## What you should do
Give back exactly the lines of the material below that start at the line containing "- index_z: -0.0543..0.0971" and end at the line containing "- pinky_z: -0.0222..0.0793", and no others.

## Source material

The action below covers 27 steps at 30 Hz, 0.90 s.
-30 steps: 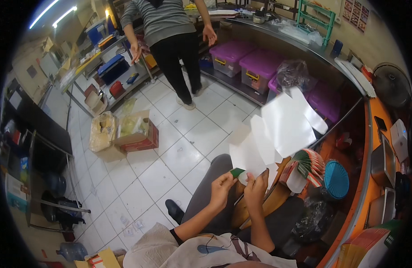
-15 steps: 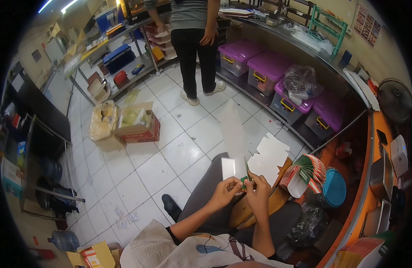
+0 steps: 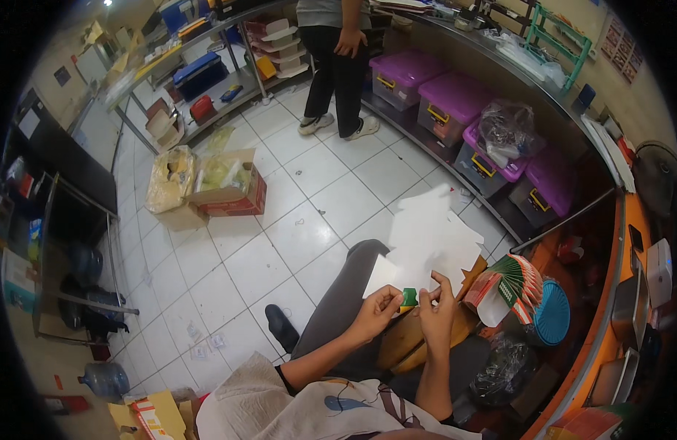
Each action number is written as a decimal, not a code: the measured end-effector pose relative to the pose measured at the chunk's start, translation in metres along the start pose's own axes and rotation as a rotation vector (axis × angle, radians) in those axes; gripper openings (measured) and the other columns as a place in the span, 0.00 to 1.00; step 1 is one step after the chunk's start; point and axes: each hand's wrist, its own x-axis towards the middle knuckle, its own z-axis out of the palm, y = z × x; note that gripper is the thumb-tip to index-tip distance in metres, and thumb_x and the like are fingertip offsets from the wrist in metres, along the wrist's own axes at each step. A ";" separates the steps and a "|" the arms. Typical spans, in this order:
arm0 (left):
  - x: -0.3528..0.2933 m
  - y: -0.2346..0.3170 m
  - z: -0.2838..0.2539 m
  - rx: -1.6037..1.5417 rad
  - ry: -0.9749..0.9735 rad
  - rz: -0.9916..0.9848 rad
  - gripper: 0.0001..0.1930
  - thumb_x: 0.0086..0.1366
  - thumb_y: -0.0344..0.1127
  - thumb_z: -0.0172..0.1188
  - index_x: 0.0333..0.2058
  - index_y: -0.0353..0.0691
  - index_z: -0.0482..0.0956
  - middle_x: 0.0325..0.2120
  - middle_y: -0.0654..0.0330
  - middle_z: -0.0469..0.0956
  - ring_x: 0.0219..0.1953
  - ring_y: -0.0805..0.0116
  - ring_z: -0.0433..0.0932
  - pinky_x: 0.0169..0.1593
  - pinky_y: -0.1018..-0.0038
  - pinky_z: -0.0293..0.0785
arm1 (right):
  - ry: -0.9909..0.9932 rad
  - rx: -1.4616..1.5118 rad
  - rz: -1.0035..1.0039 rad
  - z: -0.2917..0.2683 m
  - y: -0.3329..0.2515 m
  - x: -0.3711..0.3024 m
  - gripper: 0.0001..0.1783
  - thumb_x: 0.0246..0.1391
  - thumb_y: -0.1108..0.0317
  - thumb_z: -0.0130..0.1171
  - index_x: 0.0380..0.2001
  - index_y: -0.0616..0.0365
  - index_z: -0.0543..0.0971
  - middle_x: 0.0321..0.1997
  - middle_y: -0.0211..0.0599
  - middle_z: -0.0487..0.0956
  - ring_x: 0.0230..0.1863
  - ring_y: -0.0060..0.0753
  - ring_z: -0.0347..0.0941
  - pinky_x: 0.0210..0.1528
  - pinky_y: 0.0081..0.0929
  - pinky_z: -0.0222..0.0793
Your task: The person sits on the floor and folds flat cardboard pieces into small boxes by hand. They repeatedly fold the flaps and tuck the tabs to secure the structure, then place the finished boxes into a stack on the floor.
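Observation:
Over my lap, both hands hold a cardboard box blank (image 3: 383,274), white on the visible inside, with a small green printed part showing between my fingers. My left hand (image 3: 376,311) is closed on its lower left edge, thumb and fingers pinched together. My right hand (image 3: 437,306) pinches the right side beside the green part, its index finger raised. More white cardboard (image 3: 442,246) spreads out beyond the hands; I cannot tell where the held blank ends and any piece behind it begins. Beneath is a wooden stool (image 3: 426,339).
Right of my hands stand fanned red, white and green cartons (image 3: 506,290) and a blue round lid (image 3: 551,313). A black plastic bag (image 3: 505,369) lies below. Purple-lidded bins (image 3: 456,99) fill the right shelf. Another person (image 3: 332,66) stands ahead, near open boxes (image 3: 232,187) on the floor.
The white cardboard has swung right and now spreads wide beyond my hands. My right index finger has lifted. The other person has shifted, turning partly out of the top of the view.

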 end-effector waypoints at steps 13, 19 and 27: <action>0.006 -0.002 0.001 0.051 -0.053 -0.005 0.07 0.66 0.35 0.47 0.34 0.38 0.68 0.31 0.68 0.69 0.36 0.83 0.67 0.41 0.84 0.63 | 0.111 0.022 -0.103 0.002 -0.001 0.001 0.24 0.44 0.77 0.53 0.48 0.56 0.68 0.15 0.26 0.62 0.18 0.18 0.59 0.23 0.18 0.57; -0.002 0.002 0.005 -0.021 -0.037 0.098 0.07 0.65 0.34 0.49 0.37 0.37 0.66 0.34 0.66 0.68 0.40 0.80 0.66 0.42 0.82 0.64 | -0.031 0.031 -0.045 0.005 -0.001 -0.001 0.24 0.45 0.77 0.53 0.49 0.57 0.67 0.16 0.24 0.61 0.19 0.16 0.58 0.25 0.17 0.56; -0.003 0.005 -0.001 -0.078 -0.092 0.128 0.07 0.63 0.29 0.51 0.37 0.36 0.64 0.37 0.65 0.66 0.45 0.77 0.66 0.48 0.79 0.64 | -0.156 0.006 -0.030 0.004 -0.007 -0.008 0.24 0.47 0.75 0.53 0.51 0.57 0.68 0.17 0.25 0.66 0.21 0.16 0.61 0.25 0.15 0.57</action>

## Task answer
  - index_z: -0.0543..0.0971
  - middle_x: 0.0321..0.1997
  - middle_y: -0.0211..0.0599
  - middle_z: -0.0487..0.0956
  - ring_x: 0.0230..0.1863
  - ring_y: -0.0060..0.0753
  - ring_z: -0.0347..0.0941
  - pinky_x: 0.0210..0.1528
  - pinky_y: 0.0081..0.0929
  - pinky_z: -0.0222..0.0793

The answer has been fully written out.